__Your assignment__: Each entry below is to be duplicated verbatim.

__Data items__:
-- Opening Marker --
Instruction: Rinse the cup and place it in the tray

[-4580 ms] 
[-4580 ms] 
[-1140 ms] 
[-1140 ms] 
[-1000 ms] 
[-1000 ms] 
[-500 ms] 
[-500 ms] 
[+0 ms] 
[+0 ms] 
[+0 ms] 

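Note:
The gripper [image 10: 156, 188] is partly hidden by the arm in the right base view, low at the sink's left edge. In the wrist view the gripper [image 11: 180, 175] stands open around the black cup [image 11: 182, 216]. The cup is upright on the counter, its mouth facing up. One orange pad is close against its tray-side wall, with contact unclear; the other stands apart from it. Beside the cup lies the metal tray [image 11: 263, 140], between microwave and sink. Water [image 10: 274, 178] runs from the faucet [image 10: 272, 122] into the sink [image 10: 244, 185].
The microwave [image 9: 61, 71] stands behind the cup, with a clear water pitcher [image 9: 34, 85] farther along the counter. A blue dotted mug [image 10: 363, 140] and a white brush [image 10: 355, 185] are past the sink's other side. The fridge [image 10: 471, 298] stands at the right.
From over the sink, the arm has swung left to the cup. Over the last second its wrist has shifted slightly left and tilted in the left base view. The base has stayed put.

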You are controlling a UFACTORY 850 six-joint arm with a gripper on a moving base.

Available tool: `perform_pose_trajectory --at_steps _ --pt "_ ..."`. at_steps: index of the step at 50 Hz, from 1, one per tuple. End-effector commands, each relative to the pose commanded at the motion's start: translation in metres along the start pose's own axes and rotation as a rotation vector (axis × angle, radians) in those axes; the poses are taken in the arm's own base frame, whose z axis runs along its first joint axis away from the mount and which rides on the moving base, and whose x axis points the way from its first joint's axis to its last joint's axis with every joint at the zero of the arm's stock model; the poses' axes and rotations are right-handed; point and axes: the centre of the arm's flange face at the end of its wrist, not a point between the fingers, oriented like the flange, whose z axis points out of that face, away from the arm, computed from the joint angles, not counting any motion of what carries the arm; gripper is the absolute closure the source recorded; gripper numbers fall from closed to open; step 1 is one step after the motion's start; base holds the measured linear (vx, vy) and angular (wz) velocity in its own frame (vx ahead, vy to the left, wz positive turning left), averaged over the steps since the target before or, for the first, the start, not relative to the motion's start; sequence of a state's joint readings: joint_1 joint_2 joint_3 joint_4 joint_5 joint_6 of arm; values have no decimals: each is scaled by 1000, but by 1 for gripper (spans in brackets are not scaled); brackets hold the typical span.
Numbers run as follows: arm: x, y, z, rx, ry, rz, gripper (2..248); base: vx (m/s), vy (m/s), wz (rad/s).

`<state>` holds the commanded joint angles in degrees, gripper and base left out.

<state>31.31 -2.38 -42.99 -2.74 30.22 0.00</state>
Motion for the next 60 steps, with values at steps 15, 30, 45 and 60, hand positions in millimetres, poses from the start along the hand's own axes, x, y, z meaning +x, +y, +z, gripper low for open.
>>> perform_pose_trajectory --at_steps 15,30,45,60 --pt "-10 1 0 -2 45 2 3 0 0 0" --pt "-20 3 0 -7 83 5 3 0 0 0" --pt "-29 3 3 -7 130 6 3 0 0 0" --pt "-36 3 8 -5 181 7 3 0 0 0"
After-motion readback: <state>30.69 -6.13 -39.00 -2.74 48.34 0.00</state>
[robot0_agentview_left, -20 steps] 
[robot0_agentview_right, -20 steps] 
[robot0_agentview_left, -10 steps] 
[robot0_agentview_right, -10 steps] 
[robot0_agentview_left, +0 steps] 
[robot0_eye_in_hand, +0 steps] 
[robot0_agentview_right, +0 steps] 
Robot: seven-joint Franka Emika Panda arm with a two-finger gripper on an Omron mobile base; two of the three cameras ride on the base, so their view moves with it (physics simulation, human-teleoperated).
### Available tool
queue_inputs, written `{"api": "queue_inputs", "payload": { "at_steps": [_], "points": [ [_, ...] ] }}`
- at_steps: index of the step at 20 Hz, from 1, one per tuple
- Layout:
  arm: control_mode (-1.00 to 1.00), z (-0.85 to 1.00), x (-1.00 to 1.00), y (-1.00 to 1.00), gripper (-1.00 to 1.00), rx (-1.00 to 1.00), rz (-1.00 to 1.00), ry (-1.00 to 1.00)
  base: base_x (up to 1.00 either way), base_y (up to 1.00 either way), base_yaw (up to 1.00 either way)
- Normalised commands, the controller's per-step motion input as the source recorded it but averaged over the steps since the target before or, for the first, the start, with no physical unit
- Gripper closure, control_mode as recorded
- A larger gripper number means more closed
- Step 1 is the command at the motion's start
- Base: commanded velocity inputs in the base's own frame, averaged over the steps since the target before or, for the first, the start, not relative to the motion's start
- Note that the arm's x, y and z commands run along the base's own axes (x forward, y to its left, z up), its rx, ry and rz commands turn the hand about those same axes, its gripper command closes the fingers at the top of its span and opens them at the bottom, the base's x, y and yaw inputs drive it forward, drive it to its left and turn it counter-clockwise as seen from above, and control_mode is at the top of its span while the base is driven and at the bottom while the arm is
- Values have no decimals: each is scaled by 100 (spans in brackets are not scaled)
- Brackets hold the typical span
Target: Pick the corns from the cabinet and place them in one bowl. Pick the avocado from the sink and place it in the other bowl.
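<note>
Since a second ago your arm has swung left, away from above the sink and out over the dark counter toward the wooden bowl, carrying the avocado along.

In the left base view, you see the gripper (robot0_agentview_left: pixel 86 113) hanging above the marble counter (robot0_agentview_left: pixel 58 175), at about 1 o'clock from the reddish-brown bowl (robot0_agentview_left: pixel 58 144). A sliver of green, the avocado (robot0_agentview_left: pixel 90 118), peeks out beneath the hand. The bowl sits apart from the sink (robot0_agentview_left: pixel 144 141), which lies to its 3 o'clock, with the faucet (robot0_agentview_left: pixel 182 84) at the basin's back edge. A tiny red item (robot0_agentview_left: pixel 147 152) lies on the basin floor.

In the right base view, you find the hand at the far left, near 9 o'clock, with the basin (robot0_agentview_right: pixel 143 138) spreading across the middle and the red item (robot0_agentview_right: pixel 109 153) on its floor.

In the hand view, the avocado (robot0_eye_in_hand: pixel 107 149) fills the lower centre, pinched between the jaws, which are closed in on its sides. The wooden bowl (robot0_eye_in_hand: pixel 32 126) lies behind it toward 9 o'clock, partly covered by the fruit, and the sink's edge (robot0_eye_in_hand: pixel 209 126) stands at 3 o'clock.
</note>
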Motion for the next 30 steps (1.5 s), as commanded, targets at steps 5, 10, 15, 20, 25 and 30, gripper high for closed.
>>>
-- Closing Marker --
__Result for this exercise__:
Instruction: Rinse the cup and place it in the tray

[-4580 ms] 
[-4580 ms] 
[-1140 ms] 
[-1140 ms] 
[-1000 ms] 
[-1000 ms] 
[-500 ms] 
[-500 ms] 
[+0 ms] 
[+0 ms] 
[+0 ms] 

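Note:
The gripper [image 10: 156, 188] is partly hidden by the arm in the right base view, low at the sink's left edge. In the wrist view the gripper [image 11: 180, 175] stands open around the black cup [image 11: 182, 216]. The cup is upright on the counter, its mouth facing up. One orange pad is close against its tray-side wall, with contact unclear; the other stands apart from it. Beside the cup lies the metal tray [image 11: 263, 140], between microwave and sink. Water [image 10: 274, 178] runs from the faucet [image 10: 272, 122] into the sink [image 10: 244, 185].
The microwave [image 9: 61, 71] stands behind the cup, with a clear water pitcher [image 9: 34, 85] farther along the counter. A blue dotted mug [image 10: 363, 140] and a white brush [image 10: 355, 185] are past the sink's other side. The fridge [image 10: 471, 298] stands at the right.
From over the sink, the arm has swung left to the cup. Over the last second its wrist has shifted slightly left and tilted in the left base view. The base has stayed put.
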
You are controlling a UFACTORY 850 six-joint arm with a gripper on a moving base.

Available tool: `perform_pose_trajectory --at_steps _ --pt "_ ..."`. at_steps: index of the step at 50 Hz, from 1, one per tuple. End-effector commands, each relative to the pose commanded at the motion's start: translation in metres along the start pose's own axes and rotation as a rotation vector (axis × angle, radians) in those axes; the poses are taken in the arm's own base frame, whose z axis runs along its first joint axis away from the mount and which rides on the moving base, and whose x axis points the way from its first joint's axis to its last joint's axis with every joint at the zero of the arm's stock model; the poses' axes and rotations are right-handed; point and axes: the centre of the arm's flange face at the end of its wrist, not a point between the fingers, oriented like the flange, whose z axis points out of that face, away from the arm, computed from the joint angles, not counting any motion of what carries the arm; gripper is the absolute closure the source recorded; gripper numbers fall from closed to open; step 1 is one step after the motion's start; base holds the measured linear (vx, vy) and angular (wz) velocity in its own frame (vx ahead, vy to the left, wz positive turning left), averaged over the steps since the target before or, for the first, the start, not relative to the motion's start; sequence of a state's joint readings: joint_1 joint_2 joint_3 joint_4 joint_5 joint_6 of arm; values have no decimals: each is scaled by 1000, but by 1 for gripper (spans in brackets are not scaled); brackets hold the typical span.
Numbers run as follows: arm: x, y, z, rx, ry, rz, gripper (2..248); base: vx (m/s), vy (m/s), wz (rad/s).

`<state>` holds the commanded joint angles in degrees, gripper and base left out.

<state>31.31 -2.38 -42.99 -2.74 30.22 0.00</state>
Motion for the next 60 steps, with values at steps 15, 30, 45 and 60, hand positions in millimetres, poses from the start along the hand's own axes, x, y, z meaning +x, +y, +z, gripper low for open.
>>> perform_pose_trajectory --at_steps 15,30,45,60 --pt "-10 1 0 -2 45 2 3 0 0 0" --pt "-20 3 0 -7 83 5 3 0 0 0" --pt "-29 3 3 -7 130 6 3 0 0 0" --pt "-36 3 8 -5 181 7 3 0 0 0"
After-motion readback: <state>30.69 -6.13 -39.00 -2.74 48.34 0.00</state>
[robot0_agentview_left, -20 steps] 
[robot0_agentview_right, -20 steps] 
[robot0_agentview_left, -10 steps] 
[robot0_agentview_right, -10 steps] 
[robot0_agentview_left, +0 steps] 
[robot0_eye_in_hand, +0 steps] 
[robot0_agentview_right, +0 steps] 
Robot: seven-joint Franka Emika Panda arm with a two-finger gripper on an Omron mobile base; two of the three cameras ride on the base, so their view moves with it (physics simulation, human-teleoperated).
### Available tool
queue_inputs, written `{"api": "queue_inputs", "payload": { "at_steps": [_], "points": [ [_, ...] ] }}`
- at_steps: index of the step at 20 Hz, from 1, one per tuple
- Layout:
  arm: control_mode (-1.00 to 1.00), z (-0.85 to 1.00), x (-1.00 to 1.00), y (-1.00 to 1.00), gripper (-1.00 to 1.00), rx (-1.00 to 1.00), rz (-1.00 to 1.00), ry (-1.00 to 1.00)
  base: base_x (up to 1.00 either way), base_y (up to 1.00 either way), base_yaw (up to 1.00 either way)
- Normalised commands, the controller's per-step motion input as the source recorded it but averaged over the steps since the target before or, for the first, the start, with no physical unit
- Gripper closure, control_mode as recorded
- A larger gripper number means more closed
- Step 1 is the command at the motion's start
- Base: commanded velocity inputs in the base's own frame, averaged over the steps since the target before or, for the first, the start, not relative to the motion's start
- Note that the arm's x, y and z commands run along the base's own axes (x forward, y to its left, z up), its rx, ry and rz commands turn the hand about those same axes, its gripper command closes the fingers at the top of its span and opens them at the bottom, the base's x, y and yaw inputs drive it forward, drive it to its left and turn it counter-clockwise as seen from above, and control_mode is at the top of its span while the base is driven and at the bottom while the arm is
- Values have no decimals: each is scaled by 100 (spans in brackets are not scaled)
- Brackets hold the typical span
Target: Pick the corns from the cabinet and place them in one bowl. Pick the avocado from the sink and place it in the other bowl.
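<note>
Since a second ago your arm has swung left, away from above the sink and out over the dark counter toward the wooden bowl, carrying the avocado along.

In the left base view, you see the gripper (robot0_agentview_left: pixel 86 113) hanging above the marble counter (robot0_agentview_left: pixel 58 175), at about 1 o'clock from the reddish-brown bowl (robot0_agentview_left: pixel 58 144). A sliver of green, the avocado (robot0_agentview_left: pixel 90 118), peeks out beneath the hand. The bowl sits apart from the sink (robot0_agentview_left: pixel 144 141), which lies to its 3 o'clock, with the faucet (robot0_agentview_left: pixel 182 84) at the basin's back edge. A tiny red item (robot0_agentview_left: pixel 147 152) lies on the basin floor.

In the right base view, you find the hand at the far left, near 9 o'clock, with the basin (robot0_agentview_right: pixel 143 138) spreading across the middle and the red item (robot0_agentview_right: pixel 109 153) on its floor.

In the hand view, the avocado (robot0_eye_in_hand: pixel 107 149) fills the lower centre, pinched between the jaws, which are closed in on its sides. The wooden bowl (robot0_eye_in_hand: pixel 32 126) lies behind it toward 9 o'clock, partly covered by the fruit, and the sink's edge (robot0_eye_in_hand: pixel 209 126) stands at 3 o'clock.
</note>
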Motion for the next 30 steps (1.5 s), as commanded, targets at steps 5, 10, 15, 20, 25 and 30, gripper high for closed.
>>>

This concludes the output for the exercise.